ACTION ITEM -> All of the data should be given again word for word, though the images are to be left out.

_____

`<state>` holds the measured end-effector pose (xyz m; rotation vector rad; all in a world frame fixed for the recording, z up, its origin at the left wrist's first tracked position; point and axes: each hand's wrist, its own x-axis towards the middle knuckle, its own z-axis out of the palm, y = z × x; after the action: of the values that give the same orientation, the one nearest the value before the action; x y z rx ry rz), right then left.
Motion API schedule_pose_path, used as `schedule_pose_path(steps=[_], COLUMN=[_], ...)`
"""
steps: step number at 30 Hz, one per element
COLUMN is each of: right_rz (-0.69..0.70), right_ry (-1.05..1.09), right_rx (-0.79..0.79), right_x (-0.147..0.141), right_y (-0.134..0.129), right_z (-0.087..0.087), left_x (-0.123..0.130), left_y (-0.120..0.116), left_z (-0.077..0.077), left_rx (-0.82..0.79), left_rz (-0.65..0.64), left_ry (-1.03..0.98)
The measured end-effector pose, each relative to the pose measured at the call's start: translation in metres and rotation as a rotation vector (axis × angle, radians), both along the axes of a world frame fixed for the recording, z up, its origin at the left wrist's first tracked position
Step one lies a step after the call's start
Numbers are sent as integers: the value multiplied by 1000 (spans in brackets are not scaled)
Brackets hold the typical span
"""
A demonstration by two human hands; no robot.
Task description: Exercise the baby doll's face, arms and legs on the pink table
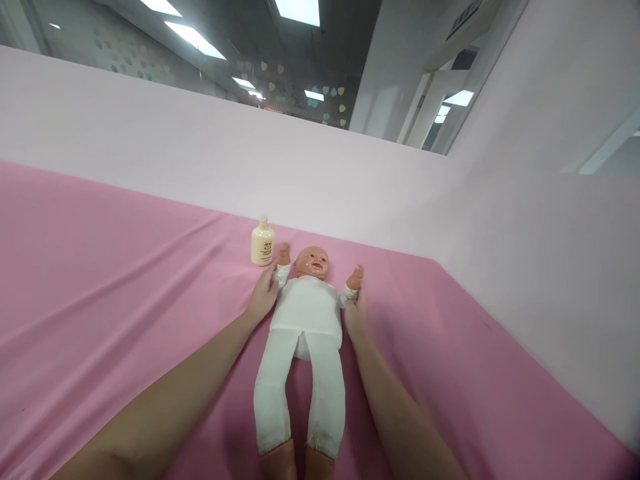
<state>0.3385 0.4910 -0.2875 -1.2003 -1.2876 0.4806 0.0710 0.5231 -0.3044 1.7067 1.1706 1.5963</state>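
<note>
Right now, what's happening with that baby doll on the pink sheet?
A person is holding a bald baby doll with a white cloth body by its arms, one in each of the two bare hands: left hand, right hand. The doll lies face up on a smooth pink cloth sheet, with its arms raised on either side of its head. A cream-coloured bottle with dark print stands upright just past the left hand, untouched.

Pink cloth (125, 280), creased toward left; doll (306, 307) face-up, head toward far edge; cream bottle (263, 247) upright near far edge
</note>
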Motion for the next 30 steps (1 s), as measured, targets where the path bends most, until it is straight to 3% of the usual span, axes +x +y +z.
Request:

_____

EXERCISE RESPONSE ->
`<state>` holds the measured end-effector pose (xyz m; rotation vector rad; all in a world frame fixed for the recording, z up, its origin at the left wrist's first tracked position; point and axes: each hand's wrist, its own x-axis towards the middle knuckle, its own z-axis out of the palm, y = z × x; after the action: of the values that give the same orientation, the one nearest the value before the action; x y z rx ry rz), right then left.
Motion API schedule_pose_path, used as `schedule_pose_path(steps=[_], COLUMN=[_], ...)`
"""
steps: step number at 30 Hz, one per element
COLUMN is each of: right_rz (-0.69..0.70), right_ry (-1.05..1.09), right_rx (-0.79..0.79), right_x (-0.147..0.141), right_y (-0.134..0.129), right_z (-0.087..0.087), left_x (-0.123..0.130), left_y (-0.120..0.116), left_z (-0.077..0.077), left_rx (-0.82..0.79), left_rz (-0.65..0.64), left_ry (-1.03..0.98)
The measured end-effector pose, each relative to the pose measured at the call's start: translation in metres and rotation as a rotation vector (axis × angle, radians), both along the axes of a world frame fixed for the recording, z up, its origin at the left wrist's first tracked position
Step one lies a step after the call's start
Numbers are sent as integers: the value multiplied by 1000 (spans in brackets are not scaled)
Brackets hold the typical span
"""
A demonstration by two human hands; no robot.
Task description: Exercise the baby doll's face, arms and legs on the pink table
<state>0.3385 0.4910 -0.2875 -1.2003 -1.2876 0.4806 0.0710 0.5231 -0.3044 1.7067 1.1706 1.5963</state>
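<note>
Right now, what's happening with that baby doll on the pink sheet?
A person is holding a bald baby doll with a white cloth body by its arms, one in each of the two bare hands: left hand, right hand. The doll lies face up on a smooth pink cloth sheet, with its arms raised on either side of its head. A cream-coloured bottle with dark print stands upright just past the left hand, untouched.

Pink cloth (125, 280), creased toward left; doll (306, 307) face-up, head toward far edge; cream bottle (263, 247) upright near far edge
</note>
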Motion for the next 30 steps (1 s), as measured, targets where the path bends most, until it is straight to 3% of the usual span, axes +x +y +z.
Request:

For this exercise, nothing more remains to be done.